### Data segment
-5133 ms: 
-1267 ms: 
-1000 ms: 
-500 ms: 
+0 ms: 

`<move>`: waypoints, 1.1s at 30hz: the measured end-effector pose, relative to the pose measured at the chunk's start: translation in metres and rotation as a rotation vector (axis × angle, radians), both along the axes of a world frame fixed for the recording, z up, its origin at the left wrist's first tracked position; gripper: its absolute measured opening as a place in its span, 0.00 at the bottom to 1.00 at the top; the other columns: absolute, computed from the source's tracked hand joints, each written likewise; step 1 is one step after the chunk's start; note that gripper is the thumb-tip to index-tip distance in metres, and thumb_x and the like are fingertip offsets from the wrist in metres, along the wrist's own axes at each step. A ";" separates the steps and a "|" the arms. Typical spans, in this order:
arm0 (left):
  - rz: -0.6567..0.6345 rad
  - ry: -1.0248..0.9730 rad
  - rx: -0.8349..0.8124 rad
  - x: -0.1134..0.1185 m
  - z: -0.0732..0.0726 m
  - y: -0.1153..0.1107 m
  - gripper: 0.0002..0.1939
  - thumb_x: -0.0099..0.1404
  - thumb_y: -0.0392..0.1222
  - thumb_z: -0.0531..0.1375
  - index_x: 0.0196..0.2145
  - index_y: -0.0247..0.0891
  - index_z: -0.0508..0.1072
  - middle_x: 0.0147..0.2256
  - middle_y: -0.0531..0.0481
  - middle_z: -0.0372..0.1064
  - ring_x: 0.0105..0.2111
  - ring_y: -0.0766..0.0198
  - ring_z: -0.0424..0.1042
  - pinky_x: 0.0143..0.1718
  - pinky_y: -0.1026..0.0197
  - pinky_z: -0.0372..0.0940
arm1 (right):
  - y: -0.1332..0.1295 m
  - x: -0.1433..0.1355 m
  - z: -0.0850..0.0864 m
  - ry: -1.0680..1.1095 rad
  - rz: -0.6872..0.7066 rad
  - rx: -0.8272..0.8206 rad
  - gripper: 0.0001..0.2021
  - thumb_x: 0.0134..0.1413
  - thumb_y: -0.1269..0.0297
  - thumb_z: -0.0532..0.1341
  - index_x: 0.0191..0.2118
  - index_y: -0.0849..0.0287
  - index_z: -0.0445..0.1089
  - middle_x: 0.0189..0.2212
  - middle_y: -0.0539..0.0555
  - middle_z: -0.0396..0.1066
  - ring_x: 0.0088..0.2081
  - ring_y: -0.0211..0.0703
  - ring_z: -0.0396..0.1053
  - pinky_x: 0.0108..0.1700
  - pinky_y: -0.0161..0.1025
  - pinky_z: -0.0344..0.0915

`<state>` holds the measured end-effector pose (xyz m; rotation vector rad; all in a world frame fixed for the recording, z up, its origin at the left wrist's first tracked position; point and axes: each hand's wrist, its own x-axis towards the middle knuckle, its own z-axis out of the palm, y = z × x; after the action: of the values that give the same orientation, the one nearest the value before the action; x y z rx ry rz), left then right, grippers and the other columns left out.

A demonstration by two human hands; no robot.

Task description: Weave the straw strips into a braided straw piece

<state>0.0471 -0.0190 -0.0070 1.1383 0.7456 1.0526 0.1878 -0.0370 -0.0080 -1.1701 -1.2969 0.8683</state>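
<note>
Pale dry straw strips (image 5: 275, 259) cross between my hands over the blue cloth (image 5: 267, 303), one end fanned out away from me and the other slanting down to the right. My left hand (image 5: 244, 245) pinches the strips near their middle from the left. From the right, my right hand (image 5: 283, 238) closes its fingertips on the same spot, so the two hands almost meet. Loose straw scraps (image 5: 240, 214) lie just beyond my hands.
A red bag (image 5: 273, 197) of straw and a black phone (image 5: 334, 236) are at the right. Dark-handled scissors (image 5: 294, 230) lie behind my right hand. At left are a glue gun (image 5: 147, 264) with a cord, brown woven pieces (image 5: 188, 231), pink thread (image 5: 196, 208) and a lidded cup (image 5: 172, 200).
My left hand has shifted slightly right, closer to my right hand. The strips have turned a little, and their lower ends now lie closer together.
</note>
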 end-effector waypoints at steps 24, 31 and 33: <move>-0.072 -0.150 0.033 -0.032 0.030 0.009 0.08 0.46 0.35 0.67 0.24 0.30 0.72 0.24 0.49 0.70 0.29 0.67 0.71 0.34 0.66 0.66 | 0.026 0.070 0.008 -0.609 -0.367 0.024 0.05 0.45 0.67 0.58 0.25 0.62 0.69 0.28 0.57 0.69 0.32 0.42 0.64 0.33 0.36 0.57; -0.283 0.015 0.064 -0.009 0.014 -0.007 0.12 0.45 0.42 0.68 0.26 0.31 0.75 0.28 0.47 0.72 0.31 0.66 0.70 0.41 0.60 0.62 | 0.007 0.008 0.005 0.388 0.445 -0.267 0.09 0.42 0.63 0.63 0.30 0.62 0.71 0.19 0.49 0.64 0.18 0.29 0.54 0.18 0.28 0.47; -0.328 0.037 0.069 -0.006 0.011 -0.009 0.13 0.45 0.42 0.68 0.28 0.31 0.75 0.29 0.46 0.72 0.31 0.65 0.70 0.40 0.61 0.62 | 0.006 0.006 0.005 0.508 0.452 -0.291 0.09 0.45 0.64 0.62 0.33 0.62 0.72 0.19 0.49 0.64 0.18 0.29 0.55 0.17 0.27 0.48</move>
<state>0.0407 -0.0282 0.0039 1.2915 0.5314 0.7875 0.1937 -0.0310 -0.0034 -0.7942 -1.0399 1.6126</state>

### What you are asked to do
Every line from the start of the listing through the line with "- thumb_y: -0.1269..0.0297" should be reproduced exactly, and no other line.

### Task result
-5133 ms: 
-1267 ms: 
-1000 ms: 
-500 ms: 
+0 ms: 

`<move>`: waypoints, 1.1s at 30hz: the measured end-effector pose, relative to the pose measured at the chunk's start: translation in metres and rotation as a rotation vector (axis × angle, radians), both along the axes of a world frame fixed for the recording, z up, its origin at the left wrist's first tracked position; gripper: its absolute measured opening as a place in its span, 0.00 at the bottom to 1.00 at the top; the other columns: absolute, computed from the source's tracked hand joints, each written likewise; step 1 is one step after the chunk's start; note that gripper is the thumb-tip to index-tip distance in metres, and thumb_x and the like are fingertip offsets from the wrist in metres, along the wrist's own axes at each step. A ";" separates the steps and a "|" the arms. Typical spans, in this order:
arm0 (left):
  - rz: -0.6567..0.6345 rad
  - ry: -1.0248..0.9730 rad
  - rx: -0.8349..0.8124 rad
  - x: -0.1134..0.1185 m
  - z: -0.0732..0.0726 m
  - y: -0.1153..0.1107 m
  - gripper: 0.0002..0.1939
  - thumb_x: -0.0099..0.1404
  - thumb_y: -0.0392..0.1222
  - thumb_z: -0.0531..0.1375
  - index_x: 0.0196..0.2145
  - index_y: -0.0247..0.0891
  - index_z: -0.0508..0.1072
  - middle_x: 0.0147..0.2256
  - middle_y: -0.0531..0.0481
  - middle_z: -0.0372..0.1064
  - ring_x: 0.0105..0.2111
  - ring_y: -0.0766..0.0198
  - ring_z: -0.0424..0.1042
  - pinky_x: 0.0143..0.1718
  - pinky_y: -0.1026..0.0197
  - pinky_z: -0.0372..0.0940
arm1 (right):
  - y: -0.1332..0.1295 m
  - x: -0.1433..0.1355 m
  - z: -0.0850..0.0864 m
  - ry: -1.0680..1.1095 rad
  - rz: -0.6872..0.7066 rad
  - rx: -0.8272..0.8206 rad
  - gripper: 0.0001..0.2021
  - thumb_x: 0.0134..0.1413
  - thumb_y: -0.1269..0.0297

What is written here forms the complete answer.